MATERIAL PROVIDED:
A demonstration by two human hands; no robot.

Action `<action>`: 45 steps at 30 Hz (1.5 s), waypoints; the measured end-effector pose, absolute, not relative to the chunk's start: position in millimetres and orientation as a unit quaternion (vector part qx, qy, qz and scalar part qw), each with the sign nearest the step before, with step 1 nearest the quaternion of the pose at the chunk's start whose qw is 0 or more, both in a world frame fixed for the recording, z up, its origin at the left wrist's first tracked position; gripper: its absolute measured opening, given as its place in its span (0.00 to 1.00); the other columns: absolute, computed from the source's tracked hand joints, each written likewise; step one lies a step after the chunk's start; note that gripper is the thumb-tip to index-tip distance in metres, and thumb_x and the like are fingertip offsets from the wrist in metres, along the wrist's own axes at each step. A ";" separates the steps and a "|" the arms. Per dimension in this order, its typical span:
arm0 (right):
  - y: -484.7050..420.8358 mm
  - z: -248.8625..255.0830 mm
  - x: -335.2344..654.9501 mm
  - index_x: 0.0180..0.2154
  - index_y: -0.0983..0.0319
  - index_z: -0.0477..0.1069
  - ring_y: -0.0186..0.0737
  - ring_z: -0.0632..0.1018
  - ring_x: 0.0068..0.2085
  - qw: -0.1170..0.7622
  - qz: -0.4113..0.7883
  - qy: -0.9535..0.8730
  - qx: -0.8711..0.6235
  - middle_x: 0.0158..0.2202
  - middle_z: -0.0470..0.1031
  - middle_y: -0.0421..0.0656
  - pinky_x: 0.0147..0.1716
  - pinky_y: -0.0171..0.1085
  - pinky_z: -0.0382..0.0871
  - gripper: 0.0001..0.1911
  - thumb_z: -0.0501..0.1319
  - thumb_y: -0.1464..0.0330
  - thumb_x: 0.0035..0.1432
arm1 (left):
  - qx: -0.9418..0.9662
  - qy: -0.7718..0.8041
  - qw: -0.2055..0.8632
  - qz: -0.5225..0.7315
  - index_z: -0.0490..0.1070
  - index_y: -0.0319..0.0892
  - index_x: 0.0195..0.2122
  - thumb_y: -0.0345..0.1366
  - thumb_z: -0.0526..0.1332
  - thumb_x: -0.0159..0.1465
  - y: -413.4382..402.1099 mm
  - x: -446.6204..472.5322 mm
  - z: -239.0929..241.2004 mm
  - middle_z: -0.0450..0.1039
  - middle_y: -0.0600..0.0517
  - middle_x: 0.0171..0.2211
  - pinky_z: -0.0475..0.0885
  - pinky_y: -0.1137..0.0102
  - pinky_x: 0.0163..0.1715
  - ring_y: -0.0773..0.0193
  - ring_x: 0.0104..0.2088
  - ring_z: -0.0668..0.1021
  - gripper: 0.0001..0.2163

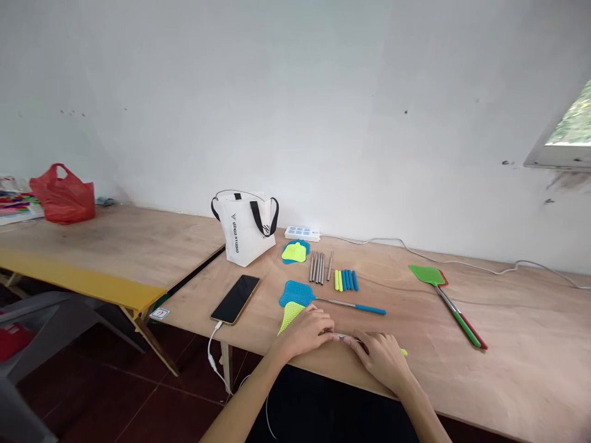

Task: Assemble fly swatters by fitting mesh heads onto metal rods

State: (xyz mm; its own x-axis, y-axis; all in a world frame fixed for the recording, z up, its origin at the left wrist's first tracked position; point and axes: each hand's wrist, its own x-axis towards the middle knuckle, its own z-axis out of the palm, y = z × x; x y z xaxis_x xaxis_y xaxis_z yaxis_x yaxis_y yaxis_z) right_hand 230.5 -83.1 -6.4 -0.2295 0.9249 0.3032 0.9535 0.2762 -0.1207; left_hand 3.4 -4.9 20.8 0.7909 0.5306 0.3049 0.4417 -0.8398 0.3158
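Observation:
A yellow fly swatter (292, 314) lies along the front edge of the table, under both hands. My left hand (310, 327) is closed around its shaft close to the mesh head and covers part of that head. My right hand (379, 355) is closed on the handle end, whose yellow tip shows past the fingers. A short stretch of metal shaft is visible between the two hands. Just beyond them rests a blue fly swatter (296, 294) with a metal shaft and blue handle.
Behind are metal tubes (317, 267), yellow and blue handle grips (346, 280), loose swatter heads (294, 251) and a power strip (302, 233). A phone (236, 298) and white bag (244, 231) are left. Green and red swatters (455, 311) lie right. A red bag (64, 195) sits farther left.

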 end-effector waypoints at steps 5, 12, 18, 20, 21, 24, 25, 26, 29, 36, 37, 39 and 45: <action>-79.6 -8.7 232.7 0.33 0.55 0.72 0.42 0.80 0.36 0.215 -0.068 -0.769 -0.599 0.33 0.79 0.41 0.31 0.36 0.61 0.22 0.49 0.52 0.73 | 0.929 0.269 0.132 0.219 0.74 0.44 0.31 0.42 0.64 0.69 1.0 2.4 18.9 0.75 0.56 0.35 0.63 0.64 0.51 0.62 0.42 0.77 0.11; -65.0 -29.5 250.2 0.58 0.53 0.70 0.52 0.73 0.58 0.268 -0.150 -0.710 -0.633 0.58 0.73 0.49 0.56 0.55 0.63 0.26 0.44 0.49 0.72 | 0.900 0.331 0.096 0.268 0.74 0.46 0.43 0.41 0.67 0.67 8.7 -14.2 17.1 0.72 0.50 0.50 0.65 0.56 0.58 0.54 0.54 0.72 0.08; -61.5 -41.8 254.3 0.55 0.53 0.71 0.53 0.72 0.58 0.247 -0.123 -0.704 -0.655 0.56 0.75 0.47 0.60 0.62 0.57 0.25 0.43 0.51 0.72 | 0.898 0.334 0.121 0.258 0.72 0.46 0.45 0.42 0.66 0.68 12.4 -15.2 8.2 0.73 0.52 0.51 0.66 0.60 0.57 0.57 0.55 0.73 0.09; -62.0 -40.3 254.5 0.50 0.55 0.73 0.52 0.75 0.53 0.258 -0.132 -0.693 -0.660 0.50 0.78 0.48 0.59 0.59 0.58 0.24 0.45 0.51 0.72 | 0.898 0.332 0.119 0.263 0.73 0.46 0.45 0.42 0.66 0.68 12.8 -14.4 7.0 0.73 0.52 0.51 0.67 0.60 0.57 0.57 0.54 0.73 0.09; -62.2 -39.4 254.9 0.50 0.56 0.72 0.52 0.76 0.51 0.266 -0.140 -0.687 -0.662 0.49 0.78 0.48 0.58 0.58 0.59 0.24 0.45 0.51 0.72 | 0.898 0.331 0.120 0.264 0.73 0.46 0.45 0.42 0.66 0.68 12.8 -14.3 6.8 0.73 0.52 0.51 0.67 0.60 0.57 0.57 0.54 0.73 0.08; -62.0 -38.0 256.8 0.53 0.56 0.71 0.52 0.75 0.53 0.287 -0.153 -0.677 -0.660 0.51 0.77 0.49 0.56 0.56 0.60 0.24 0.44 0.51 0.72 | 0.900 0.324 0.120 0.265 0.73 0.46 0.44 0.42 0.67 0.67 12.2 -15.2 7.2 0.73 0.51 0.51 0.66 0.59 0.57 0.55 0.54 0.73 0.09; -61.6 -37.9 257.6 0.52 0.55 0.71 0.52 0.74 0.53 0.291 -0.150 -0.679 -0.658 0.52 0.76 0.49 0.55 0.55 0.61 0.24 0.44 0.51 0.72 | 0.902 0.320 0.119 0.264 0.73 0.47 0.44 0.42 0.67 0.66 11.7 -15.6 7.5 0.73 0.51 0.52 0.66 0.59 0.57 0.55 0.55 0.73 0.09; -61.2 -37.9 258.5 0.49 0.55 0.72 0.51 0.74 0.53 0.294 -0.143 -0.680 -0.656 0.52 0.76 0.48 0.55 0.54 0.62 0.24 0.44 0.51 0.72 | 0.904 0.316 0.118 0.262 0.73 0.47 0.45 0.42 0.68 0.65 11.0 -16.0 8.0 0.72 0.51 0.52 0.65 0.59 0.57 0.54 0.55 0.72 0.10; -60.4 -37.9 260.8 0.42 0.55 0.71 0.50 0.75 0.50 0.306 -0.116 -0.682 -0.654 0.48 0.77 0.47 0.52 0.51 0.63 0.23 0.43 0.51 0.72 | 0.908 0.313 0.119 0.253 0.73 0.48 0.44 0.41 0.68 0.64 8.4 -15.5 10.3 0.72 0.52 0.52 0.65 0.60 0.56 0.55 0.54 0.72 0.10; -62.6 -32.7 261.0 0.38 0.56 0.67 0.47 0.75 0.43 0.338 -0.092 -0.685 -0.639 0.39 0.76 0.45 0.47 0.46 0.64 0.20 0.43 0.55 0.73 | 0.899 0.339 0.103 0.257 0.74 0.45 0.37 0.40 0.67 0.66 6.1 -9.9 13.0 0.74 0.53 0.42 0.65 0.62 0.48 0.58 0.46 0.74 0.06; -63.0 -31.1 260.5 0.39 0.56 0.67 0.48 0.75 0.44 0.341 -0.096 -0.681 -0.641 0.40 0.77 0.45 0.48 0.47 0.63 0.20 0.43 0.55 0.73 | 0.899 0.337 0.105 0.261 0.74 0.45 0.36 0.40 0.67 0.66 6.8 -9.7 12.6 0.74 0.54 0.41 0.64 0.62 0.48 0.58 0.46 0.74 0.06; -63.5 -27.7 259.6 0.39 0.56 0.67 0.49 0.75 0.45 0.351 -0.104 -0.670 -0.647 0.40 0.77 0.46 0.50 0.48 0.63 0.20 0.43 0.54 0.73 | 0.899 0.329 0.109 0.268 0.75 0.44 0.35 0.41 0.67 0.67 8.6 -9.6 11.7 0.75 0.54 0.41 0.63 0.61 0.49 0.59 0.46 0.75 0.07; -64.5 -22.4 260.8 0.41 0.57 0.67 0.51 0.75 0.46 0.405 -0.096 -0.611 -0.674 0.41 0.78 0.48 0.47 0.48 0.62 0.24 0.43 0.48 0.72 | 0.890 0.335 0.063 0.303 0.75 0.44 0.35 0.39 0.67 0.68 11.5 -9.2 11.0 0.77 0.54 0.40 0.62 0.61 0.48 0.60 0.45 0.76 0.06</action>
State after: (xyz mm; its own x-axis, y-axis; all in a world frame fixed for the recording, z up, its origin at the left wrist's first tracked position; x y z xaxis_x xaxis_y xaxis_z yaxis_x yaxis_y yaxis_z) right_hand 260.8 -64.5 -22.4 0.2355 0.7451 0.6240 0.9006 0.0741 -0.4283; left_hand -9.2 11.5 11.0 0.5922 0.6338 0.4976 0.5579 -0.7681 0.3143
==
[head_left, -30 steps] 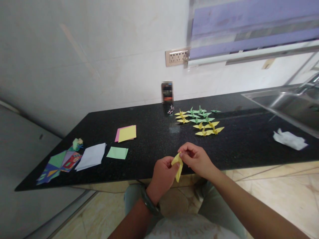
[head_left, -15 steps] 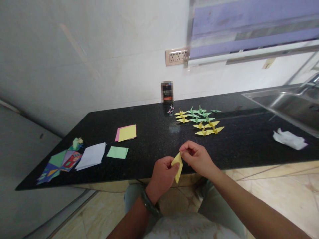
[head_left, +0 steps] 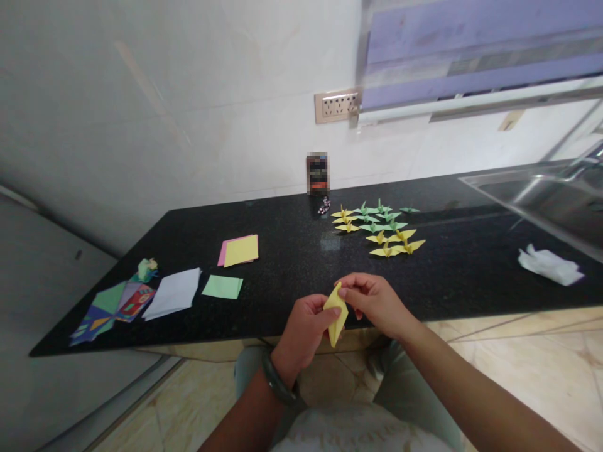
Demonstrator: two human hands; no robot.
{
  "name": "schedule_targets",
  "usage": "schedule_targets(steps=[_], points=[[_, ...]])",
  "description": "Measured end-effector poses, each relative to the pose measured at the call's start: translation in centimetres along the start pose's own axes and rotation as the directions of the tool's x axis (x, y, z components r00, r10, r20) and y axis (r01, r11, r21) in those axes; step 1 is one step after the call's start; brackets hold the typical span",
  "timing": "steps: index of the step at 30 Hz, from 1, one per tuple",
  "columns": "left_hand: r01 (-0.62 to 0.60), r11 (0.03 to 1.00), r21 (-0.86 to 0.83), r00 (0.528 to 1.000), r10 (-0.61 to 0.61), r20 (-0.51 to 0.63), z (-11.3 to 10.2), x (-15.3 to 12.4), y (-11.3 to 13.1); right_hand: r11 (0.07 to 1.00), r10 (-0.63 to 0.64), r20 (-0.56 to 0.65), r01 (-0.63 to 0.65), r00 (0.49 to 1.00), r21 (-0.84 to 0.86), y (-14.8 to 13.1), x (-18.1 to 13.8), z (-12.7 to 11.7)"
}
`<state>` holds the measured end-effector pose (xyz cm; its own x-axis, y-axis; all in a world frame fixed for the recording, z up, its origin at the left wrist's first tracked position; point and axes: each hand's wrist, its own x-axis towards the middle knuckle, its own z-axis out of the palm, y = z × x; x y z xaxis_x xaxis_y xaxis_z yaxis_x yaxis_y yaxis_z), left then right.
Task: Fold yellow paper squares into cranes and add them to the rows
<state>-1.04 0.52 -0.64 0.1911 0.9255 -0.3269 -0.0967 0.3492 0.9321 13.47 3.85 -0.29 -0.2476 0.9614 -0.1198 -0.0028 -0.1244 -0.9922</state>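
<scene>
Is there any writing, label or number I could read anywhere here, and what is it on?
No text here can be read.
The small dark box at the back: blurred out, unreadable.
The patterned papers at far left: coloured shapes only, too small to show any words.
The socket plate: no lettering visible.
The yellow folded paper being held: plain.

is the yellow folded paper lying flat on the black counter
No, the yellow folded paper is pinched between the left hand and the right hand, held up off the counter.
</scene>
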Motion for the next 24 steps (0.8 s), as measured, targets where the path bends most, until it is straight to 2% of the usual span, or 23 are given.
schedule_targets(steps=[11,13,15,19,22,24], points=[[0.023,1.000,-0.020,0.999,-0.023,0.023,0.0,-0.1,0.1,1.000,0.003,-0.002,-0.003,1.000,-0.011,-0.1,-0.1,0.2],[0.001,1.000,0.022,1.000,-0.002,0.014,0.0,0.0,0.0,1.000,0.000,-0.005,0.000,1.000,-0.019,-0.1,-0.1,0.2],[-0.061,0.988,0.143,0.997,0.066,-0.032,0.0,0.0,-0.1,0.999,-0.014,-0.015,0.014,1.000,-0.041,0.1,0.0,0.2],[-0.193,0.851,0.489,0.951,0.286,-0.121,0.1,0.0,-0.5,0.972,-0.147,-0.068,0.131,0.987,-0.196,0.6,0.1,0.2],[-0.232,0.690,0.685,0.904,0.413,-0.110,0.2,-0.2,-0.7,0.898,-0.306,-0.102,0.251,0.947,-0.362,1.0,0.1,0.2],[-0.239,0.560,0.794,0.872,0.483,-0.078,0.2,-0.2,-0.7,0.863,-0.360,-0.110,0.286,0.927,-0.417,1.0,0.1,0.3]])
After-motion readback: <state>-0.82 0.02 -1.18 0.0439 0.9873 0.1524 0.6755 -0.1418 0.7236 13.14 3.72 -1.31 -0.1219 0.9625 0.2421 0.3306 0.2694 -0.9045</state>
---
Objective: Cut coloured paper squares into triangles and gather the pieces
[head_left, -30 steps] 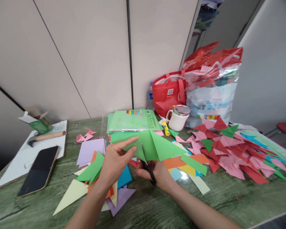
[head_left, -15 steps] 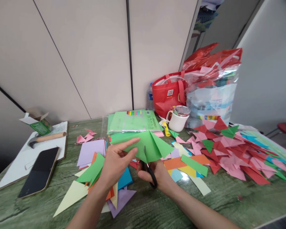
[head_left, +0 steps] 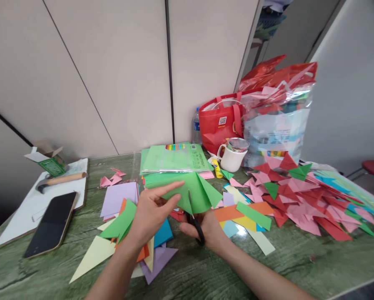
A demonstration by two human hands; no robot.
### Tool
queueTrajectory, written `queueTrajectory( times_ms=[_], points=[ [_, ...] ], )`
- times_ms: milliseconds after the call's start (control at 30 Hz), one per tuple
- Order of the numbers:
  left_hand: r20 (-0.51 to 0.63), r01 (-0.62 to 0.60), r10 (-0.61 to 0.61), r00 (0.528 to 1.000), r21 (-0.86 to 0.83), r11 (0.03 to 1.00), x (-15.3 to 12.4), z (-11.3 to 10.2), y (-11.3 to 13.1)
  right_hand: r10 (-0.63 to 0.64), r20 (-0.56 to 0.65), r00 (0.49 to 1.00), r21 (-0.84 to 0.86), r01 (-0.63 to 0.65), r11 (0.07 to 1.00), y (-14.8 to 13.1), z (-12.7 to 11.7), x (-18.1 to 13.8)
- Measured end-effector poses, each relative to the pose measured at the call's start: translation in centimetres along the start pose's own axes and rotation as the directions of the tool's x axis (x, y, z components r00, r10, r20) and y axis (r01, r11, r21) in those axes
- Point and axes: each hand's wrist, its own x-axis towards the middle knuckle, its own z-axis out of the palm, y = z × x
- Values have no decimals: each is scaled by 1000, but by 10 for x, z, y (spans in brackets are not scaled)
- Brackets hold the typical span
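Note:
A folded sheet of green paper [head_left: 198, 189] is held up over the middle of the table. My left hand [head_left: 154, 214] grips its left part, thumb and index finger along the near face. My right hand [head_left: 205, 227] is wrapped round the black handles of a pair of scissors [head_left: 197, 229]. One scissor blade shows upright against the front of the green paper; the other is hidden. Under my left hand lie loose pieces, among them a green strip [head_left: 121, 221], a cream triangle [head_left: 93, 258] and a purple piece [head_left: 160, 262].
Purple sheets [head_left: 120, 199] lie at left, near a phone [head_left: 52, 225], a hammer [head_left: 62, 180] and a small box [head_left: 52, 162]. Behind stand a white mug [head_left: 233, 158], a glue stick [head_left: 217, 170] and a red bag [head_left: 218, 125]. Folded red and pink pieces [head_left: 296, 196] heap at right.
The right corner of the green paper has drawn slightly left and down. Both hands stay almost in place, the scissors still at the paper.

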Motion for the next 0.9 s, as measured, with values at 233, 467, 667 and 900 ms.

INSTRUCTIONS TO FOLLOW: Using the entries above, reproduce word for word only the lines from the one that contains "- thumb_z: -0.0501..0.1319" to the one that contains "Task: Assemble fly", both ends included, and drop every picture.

WRITTEN SOLUTION:
  - thumb_z: -0.0501..0.1319
  - thumb_y: -0.1464..0.0330
  - thumb_x: 0.0035..0.1432
arm1 (left):
  - qx: -0.9418..0.9662
  - qy: -0.7718..0.8041
  - qw: -0.2055..0.8632
  - qz: -0.5225..0.7315
  - index_z: -0.0490..0.1070
  - index_y: -0.0319..0.0892
  - index_x: 0.0195..0.2122
  - thumb_y: -0.0345..0.1366
  - thumb_z: -0.0526..0.1332
  - thumb_x: -0.0159..0.1465
  - y: -413.4382..402.1099 mm
  - x: -446.6204..472.5322 mm
  - z: -239.0929..241.2004 mm
  - middle_z: -0.0450..0.1039
  - middle_y: -0.0600..0.0517
  - middle_x: 0.0171..0.2211
  - pinky_z: -0.0475..0.0885
  - pinky_y: -0.1137..0.0102
  - pinky_x: 0.0163..0.1715
  - ring_y: -0.0773..0.0193
  - ring_x: 0.0104..0.2088
  - ring_z: -0.0668..0.1021
  - gripper: 0.0001..0.2163


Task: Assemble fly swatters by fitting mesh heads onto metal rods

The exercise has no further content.